What the task requires:
Using the data below, print exactly the line with "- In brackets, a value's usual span", the line with "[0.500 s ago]", and every line between them, but none of the pictures.

═══ Provided material

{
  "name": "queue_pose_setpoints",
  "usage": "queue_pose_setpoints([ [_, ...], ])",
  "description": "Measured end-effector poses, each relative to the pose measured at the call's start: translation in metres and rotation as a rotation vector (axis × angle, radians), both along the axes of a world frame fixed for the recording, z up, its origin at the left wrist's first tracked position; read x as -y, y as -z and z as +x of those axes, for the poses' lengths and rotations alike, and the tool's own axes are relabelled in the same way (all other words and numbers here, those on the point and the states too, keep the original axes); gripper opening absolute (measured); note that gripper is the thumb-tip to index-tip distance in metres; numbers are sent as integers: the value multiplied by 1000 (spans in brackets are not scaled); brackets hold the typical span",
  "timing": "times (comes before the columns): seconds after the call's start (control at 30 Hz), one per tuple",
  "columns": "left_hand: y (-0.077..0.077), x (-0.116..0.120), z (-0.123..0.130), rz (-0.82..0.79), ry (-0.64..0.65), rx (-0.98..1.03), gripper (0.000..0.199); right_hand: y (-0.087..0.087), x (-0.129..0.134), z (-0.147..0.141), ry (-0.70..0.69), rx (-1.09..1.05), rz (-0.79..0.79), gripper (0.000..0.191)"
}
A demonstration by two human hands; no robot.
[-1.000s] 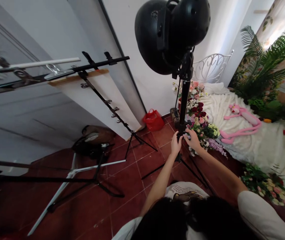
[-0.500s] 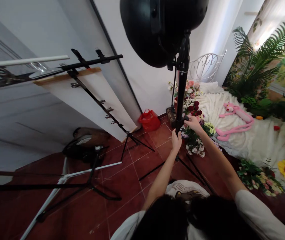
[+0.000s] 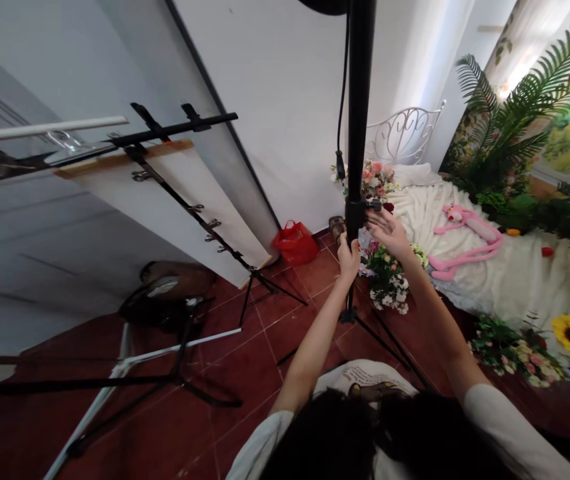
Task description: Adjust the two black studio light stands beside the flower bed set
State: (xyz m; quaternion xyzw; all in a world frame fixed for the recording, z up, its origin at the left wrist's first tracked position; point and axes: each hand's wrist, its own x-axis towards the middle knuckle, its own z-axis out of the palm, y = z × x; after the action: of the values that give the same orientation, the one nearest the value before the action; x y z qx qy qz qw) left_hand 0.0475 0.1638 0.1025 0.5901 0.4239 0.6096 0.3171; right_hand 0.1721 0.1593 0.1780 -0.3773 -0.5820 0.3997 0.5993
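A black light stand (image 3: 361, 87) rises in front of me, its pole running up past the top of the picture. Only the lower edge of a black lamp head (image 3: 325, 5) shows there, and a cable (image 3: 343, 100) with a plug dangles beside the pole. My left hand (image 3: 349, 259) is closed around the pole just beneath the black collar (image 3: 355, 215). Close to the collar's side knob (image 3: 373, 205), my right hand (image 3: 389, 232) has its fingers stretched out and apart. Part of those fingertips is hidden by the collar and knob.
Left stands a black backdrop stand (image 3: 185, 125) with a clipped white sheet (image 3: 165, 213). White and black stand legs (image 3: 175, 353) cross the red-tiled floor. A red bag (image 3: 295, 243) sits by the wall. Right is a bed (image 3: 509, 280) with flowers (image 3: 389, 287) and a pink plush toy (image 3: 472, 230).
The lamp head has risen almost out of view, and more of the upper pole shows above the collar. My right hand has loosened from the knob, its fingers now spread.
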Motion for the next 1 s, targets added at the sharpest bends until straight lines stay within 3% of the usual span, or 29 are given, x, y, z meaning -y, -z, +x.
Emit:
queue_pose_setpoints([
  [0.07,-3,1,-2,17,22,-18,47,33,7,5,-9,124,1,38],
  [0.13,-3,3,-4,18,42,-28,43,73,16,7,43,289,-94,26],
  [0.2,-2,4,-6,15,51,-33,40,107,24,6,41,397,-169,28],
  [0.27,-2,5,-6,16,53,-38,39,130,27,5,34,422,-182,32],
  [0.33,-2,5,-6,17,52,-40,38,142,27,5,28,422,-155,34],
  [0.5,-3,4,-6,7,56,-26,38,148,17,7,3,382,-73,36],
  [0.67,-2,4,-5,8,52,-41,37,147,13,4,38,374,-120,38],
  [0.9,-2,5,-5,4,68,-23,38,133,-1,-19,396,622,-426,29],
  [1.0,-4,6,-6,15,65,-20,37,130,-15,-20,465,688,-582,18],
])
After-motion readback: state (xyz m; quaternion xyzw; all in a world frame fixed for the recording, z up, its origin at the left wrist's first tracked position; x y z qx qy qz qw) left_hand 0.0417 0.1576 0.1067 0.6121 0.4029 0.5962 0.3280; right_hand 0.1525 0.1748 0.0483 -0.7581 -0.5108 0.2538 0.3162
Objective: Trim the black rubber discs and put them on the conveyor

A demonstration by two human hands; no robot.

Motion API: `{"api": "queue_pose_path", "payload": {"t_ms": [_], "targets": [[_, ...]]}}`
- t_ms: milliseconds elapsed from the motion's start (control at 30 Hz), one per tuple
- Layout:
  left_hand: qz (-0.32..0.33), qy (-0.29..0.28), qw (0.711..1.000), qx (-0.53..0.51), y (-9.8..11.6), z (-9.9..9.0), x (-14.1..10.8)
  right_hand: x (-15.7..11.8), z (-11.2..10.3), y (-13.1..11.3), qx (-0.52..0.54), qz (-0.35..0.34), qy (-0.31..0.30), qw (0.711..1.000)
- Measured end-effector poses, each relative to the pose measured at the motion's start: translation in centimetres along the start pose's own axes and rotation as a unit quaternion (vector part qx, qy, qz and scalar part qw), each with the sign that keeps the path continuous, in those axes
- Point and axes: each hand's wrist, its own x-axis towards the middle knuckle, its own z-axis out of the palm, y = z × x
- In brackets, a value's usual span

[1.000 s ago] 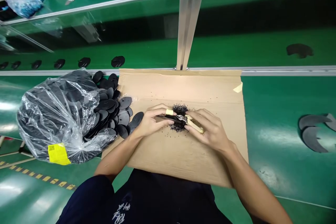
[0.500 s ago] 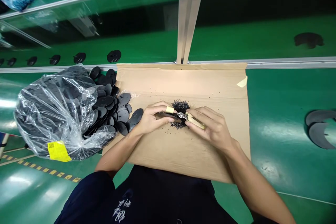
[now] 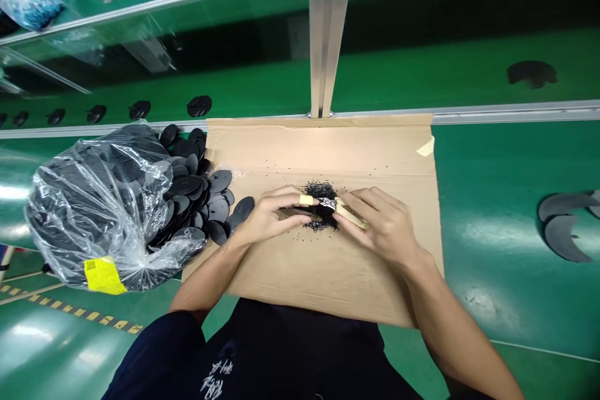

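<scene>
Between the thumb and fingers of my left hand [image 3: 276, 215] is a thin black disc [image 3: 300, 212], seen nearly edge-on. Yellow tape wraps one of that hand's fingertips. My right hand [image 3: 382, 222] is closed around cutting pliers [image 3: 349, 212] with pale yellow handles. Their metal jaws lie close to the disc's edge by my left fingertips; whether they touch it I cannot tell. Beneath both hands, a heap of tiny black bits [image 3: 320, 190] is spread on a cardboard sheet [image 3: 300, 275].
Left of the cardboard, black oval discs [image 3: 185, 184] spill from a clear plastic bag [image 3: 94, 200] with a yellow label. More black pieces [image 3: 199, 106] line the green surface behind the metal rail. An upright metal post [image 3: 323, 31] stands ahead. Curved black pieces [image 3: 562, 237] lie at right.
The disc in my left hand has tilted slightly, and the pliers' jaws have shifted a little against its edge. The whole view has moved slightly.
</scene>
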Motion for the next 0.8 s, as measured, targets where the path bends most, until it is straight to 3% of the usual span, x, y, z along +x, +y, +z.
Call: {"api": "queue_pose_path", "payload": {"t_ms": [133,233,400,533,633,800], "targets": [[0.026,-0.014,0.998,0.049,-0.2,0.6,-0.1,0.0,-0.3,0.0,-0.037,-0.029,-0.014,0.999],[0.029,0.012,0.998,0.063,-0.5,0.6,-0.1,-0.1,-0.5,0.4,-0.025,-0.027,-0.013,0.999],[0.006,0.065,0.996,0.064,-0.3,0.6,0.0,0.0,-0.3,-0.2,0.095,0.004,0.017,0.995],[-0.002,0.081,0.997,0.013,0.1,1.1,-0.3,0.2,0.8,-1.6,0.154,-0.016,0.041,0.987],[0.017,0.060,0.997,0.046,0.2,1.1,-0.5,0.1,1.2,-1.9,0.116,-0.058,0.074,0.989],[0.096,-0.018,0.964,0.247,-0.2,0.9,-0.8,-0.3,1.4,-1.9,0.019,-0.107,0.080,0.991]]}}
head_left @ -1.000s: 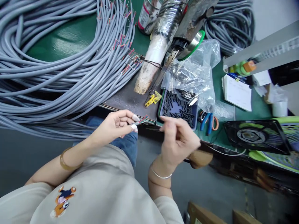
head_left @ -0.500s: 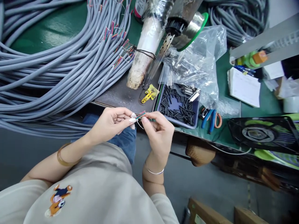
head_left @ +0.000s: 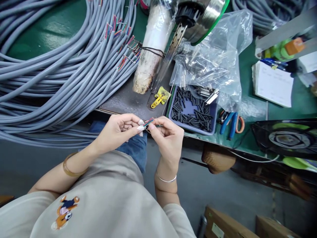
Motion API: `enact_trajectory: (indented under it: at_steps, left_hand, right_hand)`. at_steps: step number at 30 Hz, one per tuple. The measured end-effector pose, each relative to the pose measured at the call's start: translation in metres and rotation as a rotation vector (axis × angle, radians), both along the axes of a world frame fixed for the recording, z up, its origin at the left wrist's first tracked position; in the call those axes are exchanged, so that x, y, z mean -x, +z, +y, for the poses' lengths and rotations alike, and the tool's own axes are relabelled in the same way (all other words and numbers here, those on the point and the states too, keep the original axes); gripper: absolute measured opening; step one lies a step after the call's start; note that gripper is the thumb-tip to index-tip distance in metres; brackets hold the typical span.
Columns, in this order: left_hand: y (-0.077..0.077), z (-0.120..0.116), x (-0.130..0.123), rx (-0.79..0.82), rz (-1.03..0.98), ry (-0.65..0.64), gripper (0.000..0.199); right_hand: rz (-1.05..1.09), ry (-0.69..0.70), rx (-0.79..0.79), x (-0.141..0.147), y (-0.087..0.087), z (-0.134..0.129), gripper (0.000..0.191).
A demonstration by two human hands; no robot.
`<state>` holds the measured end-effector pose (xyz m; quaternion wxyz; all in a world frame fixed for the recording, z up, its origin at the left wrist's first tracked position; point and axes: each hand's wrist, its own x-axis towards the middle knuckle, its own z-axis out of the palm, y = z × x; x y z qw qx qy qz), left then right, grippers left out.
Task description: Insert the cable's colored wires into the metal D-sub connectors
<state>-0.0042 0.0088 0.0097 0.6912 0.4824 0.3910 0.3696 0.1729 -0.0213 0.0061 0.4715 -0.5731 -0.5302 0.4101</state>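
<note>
Thin coloured wires (head_left: 149,122), red, green and dark, fan out between my two hands just off the table's front edge. My left hand (head_left: 122,128) is closed, thumb and fingertips pinching the cable end from which these wires come. Closed too, my right hand (head_left: 169,134) pinches the wires' tips between thumb and forefinger. A bundle of grey cables (head_left: 81,76) lies to the left, many with coloured wire ends bared. Close beyond my right hand stands a purple-blue tray (head_left: 213,130) of short black tubes (head_left: 180,110).
A white wrapped tube (head_left: 152,49) and a solder wire spool (head_left: 210,23) stand ahead. A plastic bag (head_left: 232,59) of metal connectors overlaps the tray. Blue-handled pliers (head_left: 231,125), a yellow clip (head_left: 157,100), a notepad (head_left: 274,84) and a black fan (head_left: 284,138) lie about.
The view has shifted, so the things on the table's right side sit further right. Both hands keep their pinch; the white wire hanging below the right fingers shows less.
</note>
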Motion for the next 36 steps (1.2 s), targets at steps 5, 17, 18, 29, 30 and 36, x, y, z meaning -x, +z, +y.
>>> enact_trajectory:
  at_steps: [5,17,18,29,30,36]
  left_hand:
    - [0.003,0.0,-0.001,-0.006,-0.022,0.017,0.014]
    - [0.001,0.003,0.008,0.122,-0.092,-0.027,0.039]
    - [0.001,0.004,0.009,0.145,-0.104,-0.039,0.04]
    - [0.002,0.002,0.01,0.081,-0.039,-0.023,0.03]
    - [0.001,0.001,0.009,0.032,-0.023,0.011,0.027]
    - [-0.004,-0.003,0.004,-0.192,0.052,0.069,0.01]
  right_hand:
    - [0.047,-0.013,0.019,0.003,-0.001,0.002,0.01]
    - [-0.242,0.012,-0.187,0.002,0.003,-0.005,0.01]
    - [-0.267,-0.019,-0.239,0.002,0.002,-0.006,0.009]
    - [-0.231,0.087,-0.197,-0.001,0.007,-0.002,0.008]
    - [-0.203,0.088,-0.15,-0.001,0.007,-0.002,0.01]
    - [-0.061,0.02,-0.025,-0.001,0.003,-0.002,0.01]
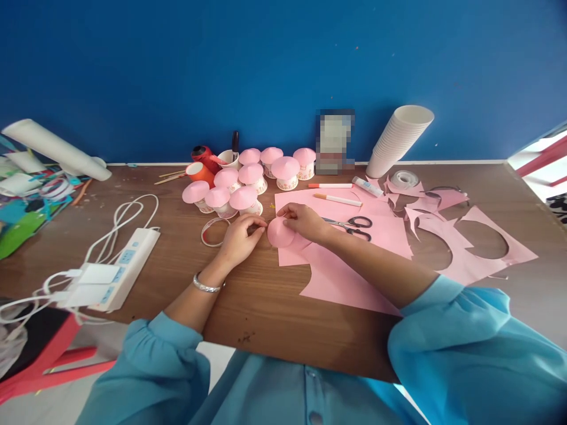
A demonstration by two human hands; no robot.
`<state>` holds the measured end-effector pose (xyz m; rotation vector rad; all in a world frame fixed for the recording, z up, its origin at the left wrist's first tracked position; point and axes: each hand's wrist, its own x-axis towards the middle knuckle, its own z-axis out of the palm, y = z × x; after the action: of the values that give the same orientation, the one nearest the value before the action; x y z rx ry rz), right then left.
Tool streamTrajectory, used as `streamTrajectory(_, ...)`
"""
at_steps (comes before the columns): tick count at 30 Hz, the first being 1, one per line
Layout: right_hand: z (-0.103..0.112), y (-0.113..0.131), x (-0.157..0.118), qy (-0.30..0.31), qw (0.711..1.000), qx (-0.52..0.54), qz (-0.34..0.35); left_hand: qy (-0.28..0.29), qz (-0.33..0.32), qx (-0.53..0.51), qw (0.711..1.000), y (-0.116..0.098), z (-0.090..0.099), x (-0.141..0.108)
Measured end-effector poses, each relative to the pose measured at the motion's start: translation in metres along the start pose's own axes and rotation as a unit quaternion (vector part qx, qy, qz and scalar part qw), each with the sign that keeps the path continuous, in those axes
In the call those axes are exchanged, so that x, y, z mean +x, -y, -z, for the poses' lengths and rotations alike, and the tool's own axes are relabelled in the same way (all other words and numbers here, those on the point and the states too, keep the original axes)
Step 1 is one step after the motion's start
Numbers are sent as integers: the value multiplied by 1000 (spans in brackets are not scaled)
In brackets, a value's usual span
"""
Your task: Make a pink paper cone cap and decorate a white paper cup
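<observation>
We see a small pink paper cone [280, 234] near the middle of the wooden table [266, 319], between the two hands. It looks shallow and nearly round, plain pale pink, with a smooth surface and a low peak, much like the pink tops on the nine small printed cups [287, 182] grouped behind it. The right hand [305, 221] grasps its upper right edge between thumb and fingers. The left hand [240, 237] has its thumb and forefinger drawn close together at the left edge; we cannot tell whether they pinch the paper or only sit beside it.

The right fingers cover part of the cone's rim, and its underside is out of our sight. We cannot make out any seam. The right hand and forearm also hide part of the pink paper sheets [349, 277] and the blade tips of the black-handled scissors [359, 228] lying on them. Just left of the left hand, a flat ring [215, 232] lies on the table, partly hidden by the hand. Against the blue wall [221, 71], a rectangular item [334, 141] is pixelated beyond reading. The power strip [130, 268] is partly covered by a white charger [95, 277].
</observation>
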<state>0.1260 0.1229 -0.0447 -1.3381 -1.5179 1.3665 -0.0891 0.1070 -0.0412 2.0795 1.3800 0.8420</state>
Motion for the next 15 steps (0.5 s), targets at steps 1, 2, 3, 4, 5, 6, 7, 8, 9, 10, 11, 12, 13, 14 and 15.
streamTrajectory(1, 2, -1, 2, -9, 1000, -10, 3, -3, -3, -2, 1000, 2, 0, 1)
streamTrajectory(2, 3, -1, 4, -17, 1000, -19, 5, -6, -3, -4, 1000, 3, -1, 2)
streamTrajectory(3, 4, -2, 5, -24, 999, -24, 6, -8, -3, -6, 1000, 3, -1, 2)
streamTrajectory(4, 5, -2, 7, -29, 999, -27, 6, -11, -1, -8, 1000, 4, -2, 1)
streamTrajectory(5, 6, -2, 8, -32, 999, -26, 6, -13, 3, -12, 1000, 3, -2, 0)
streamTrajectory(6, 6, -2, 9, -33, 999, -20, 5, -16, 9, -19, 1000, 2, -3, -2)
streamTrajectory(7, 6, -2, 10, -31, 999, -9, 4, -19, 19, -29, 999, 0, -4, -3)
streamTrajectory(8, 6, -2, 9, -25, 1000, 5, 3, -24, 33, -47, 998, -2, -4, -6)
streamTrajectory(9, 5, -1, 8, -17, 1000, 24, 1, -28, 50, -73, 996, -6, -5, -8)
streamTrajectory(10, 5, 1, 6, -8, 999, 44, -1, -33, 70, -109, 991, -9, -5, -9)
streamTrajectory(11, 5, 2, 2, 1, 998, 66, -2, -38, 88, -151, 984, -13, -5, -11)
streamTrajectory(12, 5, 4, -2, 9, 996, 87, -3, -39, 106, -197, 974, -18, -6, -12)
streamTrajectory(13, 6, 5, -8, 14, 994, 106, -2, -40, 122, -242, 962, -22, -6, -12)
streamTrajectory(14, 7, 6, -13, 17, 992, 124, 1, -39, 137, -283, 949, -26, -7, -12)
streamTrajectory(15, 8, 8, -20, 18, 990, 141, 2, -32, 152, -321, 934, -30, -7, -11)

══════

Exercise output:
- In brackets, a value's usual span

[1.000 s ago] 
[0.500 s ago] 

The exercise requires no additional content.